Yen hit by scale of reported fiscal plan, briefing bond


Yen hit by scale of reported fiscal plan, new bond talk

LONDON (Reuters) – The reports of a larger than expected that the fiscal stimulus plan for Japan had the yen on the defensive on Wednesday as investors bet the Bank of Japan (BOJ) would match with a new attack of printing money intended to weaken its currency.

The yen has been hit by speculation, repeatedly denied by officials, that the Bank of Japan will take the next step in eight years of emergency policies worldwide by providing money directly to the government without any commitment.

The latest volley in the debate was a report in the Wall Street Journal, again denied by the Ministry of Finance, that Japan was considering issuing bonds of 40 and 50 years. If the central bank to buy and maintain such debt would be another step towards direct funding of expenditures.

Allied to the promise of Prime Minister Shinzo Abe on Wednesday to compile a stimulus package of more than $ 265 million to revive the ailing economy, which was enough to send the yen 1 percent lower.

“We’ve had a lot of volatility driven by different reports this morning,” said Nguyen Thu Lan, currency strategist at Commerzbank (DE: CBKG) in Frankfurt.

“Measurements show that the biggest for market problem is how it will fund this program.

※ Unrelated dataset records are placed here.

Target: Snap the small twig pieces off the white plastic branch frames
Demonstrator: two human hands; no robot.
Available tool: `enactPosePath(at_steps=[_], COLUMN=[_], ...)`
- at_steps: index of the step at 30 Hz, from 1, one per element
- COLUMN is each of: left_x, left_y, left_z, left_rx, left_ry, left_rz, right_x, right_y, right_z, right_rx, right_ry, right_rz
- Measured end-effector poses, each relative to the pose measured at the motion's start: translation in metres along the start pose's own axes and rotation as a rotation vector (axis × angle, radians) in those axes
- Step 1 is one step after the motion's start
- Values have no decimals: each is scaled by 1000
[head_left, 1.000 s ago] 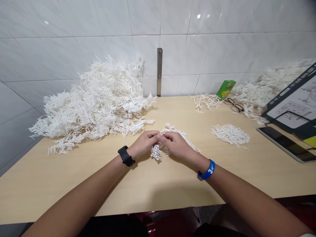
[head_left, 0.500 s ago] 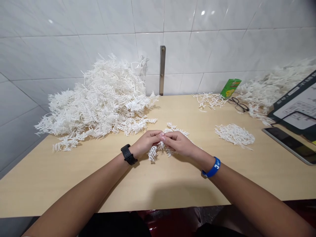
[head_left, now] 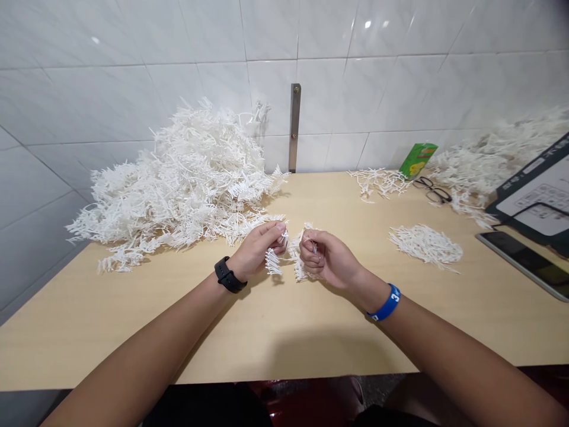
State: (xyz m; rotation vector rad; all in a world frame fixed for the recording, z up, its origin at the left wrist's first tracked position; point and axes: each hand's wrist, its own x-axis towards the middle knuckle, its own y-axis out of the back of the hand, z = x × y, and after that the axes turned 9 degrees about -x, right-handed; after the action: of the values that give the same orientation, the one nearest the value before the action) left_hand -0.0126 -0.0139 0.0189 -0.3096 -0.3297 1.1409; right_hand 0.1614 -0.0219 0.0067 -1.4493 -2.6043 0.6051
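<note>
Left hand (head_left: 262,246): thumb and forefinger pinched together on a white pronged strip (head_left: 273,262), its prongs hanging below the fingers over the bench (head_left: 222,338). Right hand (head_left: 329,258): just beside it with a narrow gap between, fingers curled in; a sliver of white at the thumb side, judged to be a small white piece (head_left: 314,247) in its grasp. Its shape is too covered to tell.

More white strips (head_left: 301,271) lie between the hands and partly behind the right. Large white heap (head_left: 191,184): beyond and left of the left hand. Small white pile (head_left: 427,244): right of the right hand, well apart.

Handling notes (judgement): prongs look thin and springy, so a pinch close to the spine should steady the strip better than one at the tips. Short, low movements seem best; a wide swing could snag the strips beneath.
</note>
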Motion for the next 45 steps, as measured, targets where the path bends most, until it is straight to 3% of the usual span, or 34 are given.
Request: enactPosePath(at_steps=[4,7,13,16,24,29,32,35,39,42,45], left_x=[0,-2,-1,0,-8,-10,-9,-7,-5,-5,-6], left_y=[-2,-6,-8,-4,-6,-15,-16,-14,-12,-14,-18], left_z=[-5,-8,-9,-12,-11,3,3,-5,-13,-16,-16], left_rx=[199,373,517,404,-45,-226,-161,56,285,313,168], left_ry=[-25,-32,-42,-10,157,123,47,-13,-42,-38,23], left_rz=[44,37,15,-19,-118,-138,-76,25,99,124,134], right_x=[3,3,1,2,-2,-4,-2,0,1,1,-1], right_y=[3,1,-7,-6,-9,-9,-4,0,-3,-8,-11], right_z=[-1,4,9,7,11,4,-3,-3,7,11,12], right_rx=[93,-1,-538,-598,-393,-44,107,136,-67,-353,-486], right_ry=[-121,-124,177,238,233,229,119,-23,-58,89,222], right_rz=[-44,-28,85,72,-3,41,18,-16,20,71,79])
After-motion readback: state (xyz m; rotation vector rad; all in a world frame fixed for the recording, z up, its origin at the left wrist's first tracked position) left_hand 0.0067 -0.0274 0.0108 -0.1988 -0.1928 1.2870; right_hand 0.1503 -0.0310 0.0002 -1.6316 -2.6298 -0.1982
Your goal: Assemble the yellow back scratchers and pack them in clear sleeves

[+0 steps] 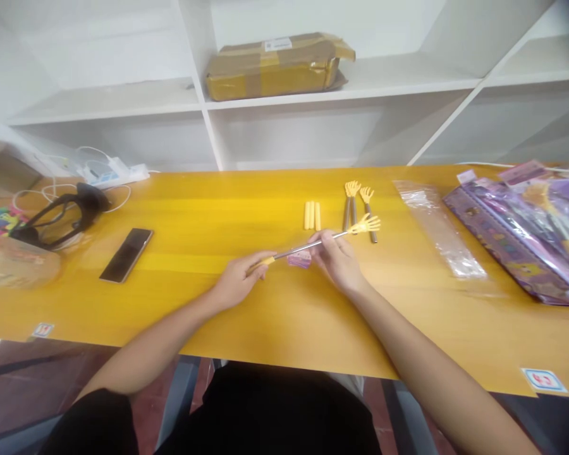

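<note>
A metal rod with a yellow hand-shaped end, a back scratcher (291, 251), is held slantwise above the wooden table (246, 328). My left hand (241, 278) is closed round its yellow handle. Near the hand-shaped end, my right hand (336, 258) pinches the rod. Below the rod, between my hands, lies a small pink and purple stack (299, 258). Behind it are several yellow tubes (312, 215) side by side. To their right lie dark-handled pieces with yellow hand-shaped ends (367, 205), partly behind the held one.
At right lie a clear plastic bag (440, 227) and purple packages (516, 234). A phone (126, 255), black headgear (66, 215), a power strip (118, 175) and a container of colourful pieces (16, 262) are at left. A taped carton (275, 68) rests on the shelf behind.
</note>
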Motion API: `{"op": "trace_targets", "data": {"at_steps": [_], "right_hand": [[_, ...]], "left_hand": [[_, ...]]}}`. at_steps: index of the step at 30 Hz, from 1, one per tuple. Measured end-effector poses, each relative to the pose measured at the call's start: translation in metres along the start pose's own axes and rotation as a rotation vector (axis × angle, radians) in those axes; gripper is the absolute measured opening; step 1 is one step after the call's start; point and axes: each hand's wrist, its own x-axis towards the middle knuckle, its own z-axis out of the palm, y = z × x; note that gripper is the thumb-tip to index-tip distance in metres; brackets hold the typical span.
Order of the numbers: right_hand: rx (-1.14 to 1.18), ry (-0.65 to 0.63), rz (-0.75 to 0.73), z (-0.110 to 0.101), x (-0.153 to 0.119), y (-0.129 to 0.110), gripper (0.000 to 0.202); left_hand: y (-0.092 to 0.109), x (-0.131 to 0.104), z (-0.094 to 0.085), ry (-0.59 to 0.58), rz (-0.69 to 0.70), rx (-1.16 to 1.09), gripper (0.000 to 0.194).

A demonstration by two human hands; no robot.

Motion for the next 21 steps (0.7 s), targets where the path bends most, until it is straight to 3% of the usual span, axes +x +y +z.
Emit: {"op": "trace_targets", "data": {"at_steps": [21], "right_hand": [[0.027, -0.019, 0.059, 0.005, -0.002, -0.009, 0.056]], "left_hand": [[-0.002, -0.01, 0.011, -0.026, 0.027, 0.146, 0.037]]}}
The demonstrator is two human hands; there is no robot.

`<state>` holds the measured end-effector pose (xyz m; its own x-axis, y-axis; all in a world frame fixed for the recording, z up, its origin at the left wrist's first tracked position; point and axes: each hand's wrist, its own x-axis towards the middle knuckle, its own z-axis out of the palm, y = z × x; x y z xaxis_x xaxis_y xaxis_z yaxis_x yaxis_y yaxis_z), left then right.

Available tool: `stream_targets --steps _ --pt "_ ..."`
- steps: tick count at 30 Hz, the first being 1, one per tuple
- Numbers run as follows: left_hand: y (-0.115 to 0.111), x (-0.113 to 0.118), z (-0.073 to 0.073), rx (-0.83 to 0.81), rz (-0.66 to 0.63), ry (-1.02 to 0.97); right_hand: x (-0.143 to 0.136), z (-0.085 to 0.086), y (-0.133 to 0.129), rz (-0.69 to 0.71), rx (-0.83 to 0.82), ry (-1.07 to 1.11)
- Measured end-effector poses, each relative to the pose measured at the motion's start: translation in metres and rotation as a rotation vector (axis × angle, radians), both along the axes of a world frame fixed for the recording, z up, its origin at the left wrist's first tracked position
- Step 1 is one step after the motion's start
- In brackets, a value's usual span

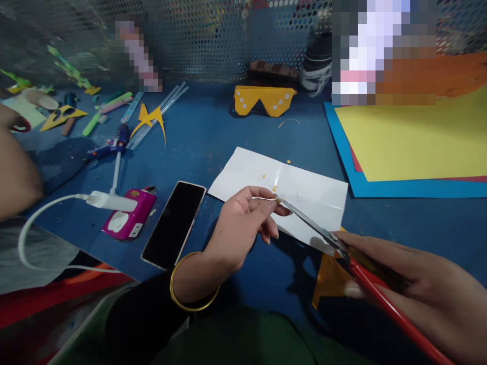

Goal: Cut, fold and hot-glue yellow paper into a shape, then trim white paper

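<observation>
Over a creased white paper sheet [319, 203], my left hand [238, 223] pinches a tiny golden-yellow paper piece [279, 201] between thumb and fingertips. My right hand [429, 289] is wrapped round the red handles of metal scissors [310, 222]. The scissor tips meet the small piece at my left fingertips. A few yellow scraps [264, 176] lie on the sheet. Beneath the scissors and my right hand, an orange paper shape [329, 279] is partly hidden.
A black-screened phone [175, 223] and a magenta power adapter [127, 215] with a white plug lie left. Behind are a yellow paper mask [262, 100], a blue glue gun [120, 137] and clear sticks. Coloured sheets [414, 142] lie right. Another person's arm [17, 162] enters at left.
</observation>
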<state>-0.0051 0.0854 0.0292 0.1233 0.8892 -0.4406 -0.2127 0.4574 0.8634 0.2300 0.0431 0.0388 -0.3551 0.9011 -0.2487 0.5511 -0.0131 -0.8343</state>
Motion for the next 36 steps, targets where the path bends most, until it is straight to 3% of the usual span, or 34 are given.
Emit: stream_targets --steps 14,24,36 --pt "-0.001 0.0 0.001 0.046 -0.001 0.042 0.0 0.0 -0.002 -0.004 -0.08 -0.021" --pt "-0.001 0.0 0.002 0.05 -0.002 0.067 0.006 -0.004 -0.004 -0.001 -0.041 -0.042" --pt "0.0 0.004 -0.006 -0.094 0.014 0.076 -0.005 -0.002 0.002 0.022 -0.033 -0.079"
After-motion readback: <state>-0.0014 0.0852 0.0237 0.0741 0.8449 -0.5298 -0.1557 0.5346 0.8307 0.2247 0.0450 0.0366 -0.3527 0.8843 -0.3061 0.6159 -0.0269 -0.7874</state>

So far it seems that the Bank of Japan is not prepared to do something new and that leaves the possibility of lower for the dollar before Friday’s meeting. “

After falling more than 1 percent in Asian markets, the Ministry of Finance of the denial of the bond issue helped the yen to regain some ground in early trading in London. By 0748 GMT, it was down 0.8 percent to 105,465 units per dollar.

big set piece of the day is the statement by the US Federal Reserve on politics, because after closing the European markets and widely expected to sound a more positive tone about the economy that may reinforce expectations of a rise in interest rates in the US this year.

In that sense, the dollar has mounted softly five weeks of gains against the currency basket defining its broadest force (DXY), as currency markets were surprised by the vote of Britain leaving the European Union At the end of june.

It rose 0.1 percent on Wednesday to support the view of a four-month high hit at the end of last week.

“Some recognition of the improving economic situation is likely in the state and the market will continue to slowly increase the chances of a rate hike in 2016,” Societe Generale (PA: SOGN) said Kit Juckes strategist in a note the morning.

“The dollar will go on getting support as the entire Treasury curve top edges (and) the euro is sticking below $ 1.10.”
The euro rose to $ 1.0997 in early trading in London.